Give back the full listing that follows exactly as it reads.

DATA PROVIDED →
[Start of Attachment]

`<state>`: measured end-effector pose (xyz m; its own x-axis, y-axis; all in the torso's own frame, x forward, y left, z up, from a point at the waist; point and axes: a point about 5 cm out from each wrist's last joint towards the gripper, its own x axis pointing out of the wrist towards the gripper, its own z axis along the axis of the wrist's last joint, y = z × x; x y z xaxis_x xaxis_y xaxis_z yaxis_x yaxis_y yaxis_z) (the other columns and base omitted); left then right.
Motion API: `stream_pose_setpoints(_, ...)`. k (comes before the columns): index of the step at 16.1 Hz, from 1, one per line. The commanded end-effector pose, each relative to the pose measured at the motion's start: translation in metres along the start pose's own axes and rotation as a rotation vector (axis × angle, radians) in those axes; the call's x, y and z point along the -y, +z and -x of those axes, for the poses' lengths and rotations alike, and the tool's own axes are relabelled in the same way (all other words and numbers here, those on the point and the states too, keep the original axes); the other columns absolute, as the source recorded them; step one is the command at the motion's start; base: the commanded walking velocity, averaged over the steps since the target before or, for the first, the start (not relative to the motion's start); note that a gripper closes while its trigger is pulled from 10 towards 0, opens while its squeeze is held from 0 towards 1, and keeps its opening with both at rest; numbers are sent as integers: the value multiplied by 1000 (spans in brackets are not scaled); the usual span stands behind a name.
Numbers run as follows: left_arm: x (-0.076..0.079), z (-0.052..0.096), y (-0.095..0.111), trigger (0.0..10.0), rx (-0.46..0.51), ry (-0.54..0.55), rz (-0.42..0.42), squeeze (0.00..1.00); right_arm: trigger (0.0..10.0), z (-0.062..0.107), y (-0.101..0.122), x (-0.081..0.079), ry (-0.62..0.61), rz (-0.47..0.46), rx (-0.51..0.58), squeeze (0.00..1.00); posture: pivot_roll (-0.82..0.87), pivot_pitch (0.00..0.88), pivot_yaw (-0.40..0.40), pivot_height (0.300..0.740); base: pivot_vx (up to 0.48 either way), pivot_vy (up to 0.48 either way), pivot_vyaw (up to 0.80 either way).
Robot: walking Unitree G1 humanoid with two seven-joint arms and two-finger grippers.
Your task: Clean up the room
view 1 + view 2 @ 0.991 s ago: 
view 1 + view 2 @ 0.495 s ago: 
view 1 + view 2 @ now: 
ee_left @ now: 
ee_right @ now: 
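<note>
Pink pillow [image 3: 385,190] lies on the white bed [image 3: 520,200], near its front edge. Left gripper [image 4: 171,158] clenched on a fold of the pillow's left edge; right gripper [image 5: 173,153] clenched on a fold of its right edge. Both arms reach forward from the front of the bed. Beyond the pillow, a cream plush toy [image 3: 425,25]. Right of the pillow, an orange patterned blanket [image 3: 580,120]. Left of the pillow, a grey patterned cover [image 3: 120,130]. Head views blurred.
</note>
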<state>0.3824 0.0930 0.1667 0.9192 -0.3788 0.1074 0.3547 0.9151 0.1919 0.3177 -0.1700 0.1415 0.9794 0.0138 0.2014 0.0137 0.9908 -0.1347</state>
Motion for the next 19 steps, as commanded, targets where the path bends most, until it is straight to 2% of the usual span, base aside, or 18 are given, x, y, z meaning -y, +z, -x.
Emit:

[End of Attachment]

PROBLEM SOLUTION →
`<state>`: measured end-effector pose (xyz m; its own x-axis, y-axis; all in the torso's own frame, x forward, y left, z up, from a point at the waist; point and axes: a point about 5 cm out from each wrist's last joint towards the gripper, its own x axis pointing out of the wrist towards the gripper, its own z axis along the axis of the wrist's last joint, y = z × x; x y z xaxis_x xaxis_y xaxis_z yaxis_x yaxis_y yaxis_z) (the other columns and base omitted); left then right.
Motion API: `stream_pose_setpoints(_, ...)`. k (comes before the columns): index of the step at 16.1 Hz, from 1, one per line. The commanded end-effector pose, each relative to the pose measured at the motion's start: translation in metres along the start pose's own axes and rotation as a rotation vector (axis × angle, radians) in those axes; the call's x, y and z point along the -y, +z and -x of those axes, for the poses' lengths and rotations alike, and the tool's own axes are relabelled in the same way (all other words and numbers here, those on the point and the states too, keep the original axes); the other columns absolute, as the source recorded them; step one is the command at the motion's start; base: the commanded walking velocity, averaged over the steps since the target before or, for the first, the start (not relative to the motion's start); note that a gripper closes while its trigger is pulled from 10 towards 0, opens while its squeeze is held from 0 towards 1, and keeps its opening with both at rest; numbers are sent as integers: the value multiplied by 1000 (spans in brackets are not scaled); the usual span stands behind a name.
Numbers run as follows: left_arm: x (-0.076..0.079), z (-0.052..0.096), y (-0.095..0.111), trigger (0.0..10.0), rx (-0.46..0.51), ry (-0.54..0.55), rz (-0.42..0.42), squeeze (0.00..1.00); right_arm: trigger (0.0..10.0), z (-0.062..0.107), y (-0.101..0.122), x (-0.081..0.079), ry (-0.62..0.61), rz (-0.47..0.46), rx (-0.51..0.58), squeeze (0.00..1.00); posture: pivot_roll (-0.82..0.87), pivot_pitch (0.00..0.88), pivot_yaw (-0.40..0.40), pivot_height (0.300..0.740); base: pivot_vx (up to 0.48 either way), pivot_vy (up to 0.48 either way), pivot_vyaw (up to 0.80 either way).
Robot: walking Unitree G1 humanoid with two seven-joint arms and two-finger grippers.
Your task: Clean up the room
view 1 + view 2 @ 0.991 s ago: 
view 1 + view 2 @ 0.495 s ago: 
view 1 + view 2 @ now: 
ee_left @ now: 
ee_right @ now: 
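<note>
Pink pillow [image 3: 385,190] lies on the white bed [image 3: 520,200], near its front edge. Left gripper [image 4: 171,158] clenched on a fold of the pillow's left edge; right gripper [image 5: 173,153] clenched on a fold of its right edge. Both arms reach forward from the front of the bed. Beyond the pillow, a cream plush toy [image 3: 425,25]. Right of the pillow, an orange patterned blanket [image 3: 580,120]. Left of the pillow, a grey patterned cover [image 3: 120,130]. Head views blurred.
</note>
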<state>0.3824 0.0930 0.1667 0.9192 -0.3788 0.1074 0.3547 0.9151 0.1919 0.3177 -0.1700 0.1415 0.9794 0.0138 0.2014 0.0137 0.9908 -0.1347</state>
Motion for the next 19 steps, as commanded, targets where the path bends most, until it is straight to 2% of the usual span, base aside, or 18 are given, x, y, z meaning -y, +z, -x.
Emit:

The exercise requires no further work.